Offen oder verschlossen, wahr oder falsch?

Grundlegende körpersprachliche Elemente sind das Öffnen und das Schließen. Eine entgegengestreckte, offene Hand bietet an, verschränkte Arme dagegen wehren eher ab. Ein offener Gesichtsausdruck signalisiert: "Ich bin offen für deine Ideen und Gedanken." Zusammengekniffene Augen machen Skepsis deutlich. Die Kombination dieser Signale zeigt dem bewusst Wahrnehmenden recht deutlich an, ob sein Gegenüber die Wahrheit erzählt, mit seiner Meinung hinter dem Berg hält oder sogar lügt. Einfach zu erkennen? Nein, auf keinen Fall. Aber mit Fachwissen und gutem Training durchaus erlernbar.

Spannende Einsatzmöglichkeiten

Für Professionals in Wirtschaft und Gesellschaft, aber auch für kommunikationsstarke Privatpersonen bildet die Entschlüsselung der Körpersprache ganz hervorragende Möglichkeiten, die Kommunikations- bzw. die Verhandlungskompetenz zu erweitern. Gesprächspartner können besser verstanden und die eigenen Botschaften klarer, wirkungsvoller mitgeteilt werden. Ob in politischen Begegnungen oder in Gesprächen zwischen Unternehmern und Betriebsräten, ob in Verkaufssituationen oder in Auseinandersetzungen mit Menschen, mit denen wir Wichtiges zu klären haben - wir sind als Menschen darauf angewiesen, eine gut funktionierende Kommunikation zu erreichen.

Wir wollen wissen, ob unsere Gesprächspartner tatsächlich meinen, was sie sagen. Wir wollen wissen, woran wir sind und klarer fühlen, wie wir selbst zu den Dingen stehen, die erörtert werden. Eine gute Nachricht: Vor allem das Lesen und Verstehen körpersprachlicher Informationen lässt sich in recht kurzer Zeit erlernen und trainieren.

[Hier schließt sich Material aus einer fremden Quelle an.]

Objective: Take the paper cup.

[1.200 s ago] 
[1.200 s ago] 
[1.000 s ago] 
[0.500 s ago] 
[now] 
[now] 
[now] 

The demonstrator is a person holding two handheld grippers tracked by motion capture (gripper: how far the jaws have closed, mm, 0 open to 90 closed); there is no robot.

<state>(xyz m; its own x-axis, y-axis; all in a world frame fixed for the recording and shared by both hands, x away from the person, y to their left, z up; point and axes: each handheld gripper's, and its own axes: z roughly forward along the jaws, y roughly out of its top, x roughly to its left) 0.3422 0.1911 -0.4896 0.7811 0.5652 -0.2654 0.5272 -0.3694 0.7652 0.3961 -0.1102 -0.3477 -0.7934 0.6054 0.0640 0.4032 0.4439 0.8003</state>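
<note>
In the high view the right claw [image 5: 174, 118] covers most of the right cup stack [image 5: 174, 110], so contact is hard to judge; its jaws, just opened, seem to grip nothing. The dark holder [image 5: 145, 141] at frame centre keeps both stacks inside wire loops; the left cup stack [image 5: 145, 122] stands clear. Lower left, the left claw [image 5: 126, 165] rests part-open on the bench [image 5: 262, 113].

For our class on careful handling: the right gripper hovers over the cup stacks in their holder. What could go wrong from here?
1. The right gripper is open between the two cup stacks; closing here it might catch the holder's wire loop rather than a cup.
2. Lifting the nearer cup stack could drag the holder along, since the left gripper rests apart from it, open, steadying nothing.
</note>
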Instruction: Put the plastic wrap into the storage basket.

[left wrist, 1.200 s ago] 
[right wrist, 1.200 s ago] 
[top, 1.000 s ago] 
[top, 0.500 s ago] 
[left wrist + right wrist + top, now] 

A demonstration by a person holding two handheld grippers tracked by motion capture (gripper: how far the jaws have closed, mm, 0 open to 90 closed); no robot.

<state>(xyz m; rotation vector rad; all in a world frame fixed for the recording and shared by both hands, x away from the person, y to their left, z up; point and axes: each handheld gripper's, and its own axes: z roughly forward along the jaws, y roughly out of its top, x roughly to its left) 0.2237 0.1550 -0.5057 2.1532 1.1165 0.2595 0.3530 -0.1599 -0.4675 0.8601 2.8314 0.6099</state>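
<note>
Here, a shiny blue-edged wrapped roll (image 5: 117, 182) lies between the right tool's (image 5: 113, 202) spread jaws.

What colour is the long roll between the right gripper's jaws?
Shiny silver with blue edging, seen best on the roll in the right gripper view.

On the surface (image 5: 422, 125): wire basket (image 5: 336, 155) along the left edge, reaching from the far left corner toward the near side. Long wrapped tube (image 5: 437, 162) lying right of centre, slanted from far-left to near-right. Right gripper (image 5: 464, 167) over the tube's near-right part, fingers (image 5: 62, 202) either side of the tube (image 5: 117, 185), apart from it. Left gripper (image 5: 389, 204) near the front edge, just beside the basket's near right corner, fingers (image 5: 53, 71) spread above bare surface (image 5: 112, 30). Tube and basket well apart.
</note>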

In ganz besonderen Situationen und bei wichtigen Verhandlungen werden heute immer öfter Körpersprache-Coaches hinzugezogen, zum Beispiel als Kommunikationsbegleiter in Wirtschaft und Politik. Sie übernehmen die Aufgabe, parallel zur verbalen Auseinandersetzung, mit einer Analyse der körpersprachlichen Signale der Verhandlungspartner mehr Klarheit zu erhalten: Wer spricht über Reales, wer konstruiert sich etwas zusammen, wer hat noch Zweifel, wer kann sich bereits anfreunden mit den erreichten Gesprächsergebnissen?